• [Your assignment]:
Print the listing once more, exactly as it stands.

• [Data below]:
Content starts

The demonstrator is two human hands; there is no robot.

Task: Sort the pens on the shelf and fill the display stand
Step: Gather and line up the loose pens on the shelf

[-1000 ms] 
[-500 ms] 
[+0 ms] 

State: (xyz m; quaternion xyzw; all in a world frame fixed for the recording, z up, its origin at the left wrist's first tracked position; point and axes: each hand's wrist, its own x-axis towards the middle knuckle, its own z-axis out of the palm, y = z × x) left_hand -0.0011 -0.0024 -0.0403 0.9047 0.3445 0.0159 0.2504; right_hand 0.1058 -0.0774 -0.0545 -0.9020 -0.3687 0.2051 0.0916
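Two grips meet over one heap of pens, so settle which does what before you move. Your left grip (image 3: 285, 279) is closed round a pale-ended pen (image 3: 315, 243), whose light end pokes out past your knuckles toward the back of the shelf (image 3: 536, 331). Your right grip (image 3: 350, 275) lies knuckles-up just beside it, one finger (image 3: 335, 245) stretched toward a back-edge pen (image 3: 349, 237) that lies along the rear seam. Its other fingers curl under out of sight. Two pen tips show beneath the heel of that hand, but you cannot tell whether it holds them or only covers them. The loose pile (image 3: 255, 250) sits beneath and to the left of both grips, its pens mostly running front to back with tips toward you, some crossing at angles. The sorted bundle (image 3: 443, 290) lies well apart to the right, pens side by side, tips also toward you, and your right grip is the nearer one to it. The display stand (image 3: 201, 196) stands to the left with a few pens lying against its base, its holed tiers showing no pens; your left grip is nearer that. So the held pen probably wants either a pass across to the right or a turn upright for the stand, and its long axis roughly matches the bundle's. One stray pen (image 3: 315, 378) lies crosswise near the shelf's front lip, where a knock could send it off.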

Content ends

• [Finished task]:
The demonstrator is two human hands; there is no robot.

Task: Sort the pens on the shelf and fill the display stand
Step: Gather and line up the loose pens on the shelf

[-1000 ms] 
[-500 ms] 
[+0 ms] 

State: (xyz m; quaternion xyzw; all in a world frame fixed for the recording, z up, its origin at the left wrist's first tracked position; point and axes: each hand's wrist, its own x-axis towards the middle knuckle, its own z-axis out of the palm, y = z × x) left_hand -0.0011 -0.0024 -0.0403 0.9047 0.3445 0.0159 0.2504; right_hand 0.1058 -0.0774 -0.0545 -0.9020 -0.3687 0.2051 0.0916
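Two grips meet over one heap of pens, so settle which does what before you move. Your left grip (image 3: 285, 279) is closed round a pale-ended pen (image 3: 315, 243), whose light end pokes out past your knuckles toward the back of the shelf (image 3: 536, 331). Your right grip (image 3: 350, 275) lies knuckles-up just beside it, one finger (image 3: 335, 245) stretched toward a back-edge pen (image 3: 349, 237) that lies along the rear seam. Its other fingers curl under out of sight. Two pen tips show beneath the heel of that hand, but you cannot tell whether it holds them or only covers them. The loose pile (image 3: 255, 250) sits beneath and to the left of both grips, its pens mostly running front to back with tips toward you, some crossing at angles. The sorted bundle (image 3: 443, 290) lies well apart to the right, pens side by side, tips also toward you, and your right grip is the nearer one to it. The display stand (image 3: 201, 196) stands to the left with a few pens lying against its base, its holed tiers showing no pens; your left grip is nearer that. So the held pen probably wants either a pass across to the right or a turn upright for the stand, and its long axis roughly matches the bundle's. One stray pen (image 3: 315, 378) lies crosswise near the shelf's front lip, where a knock could send it off.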

What came before makes up the full response.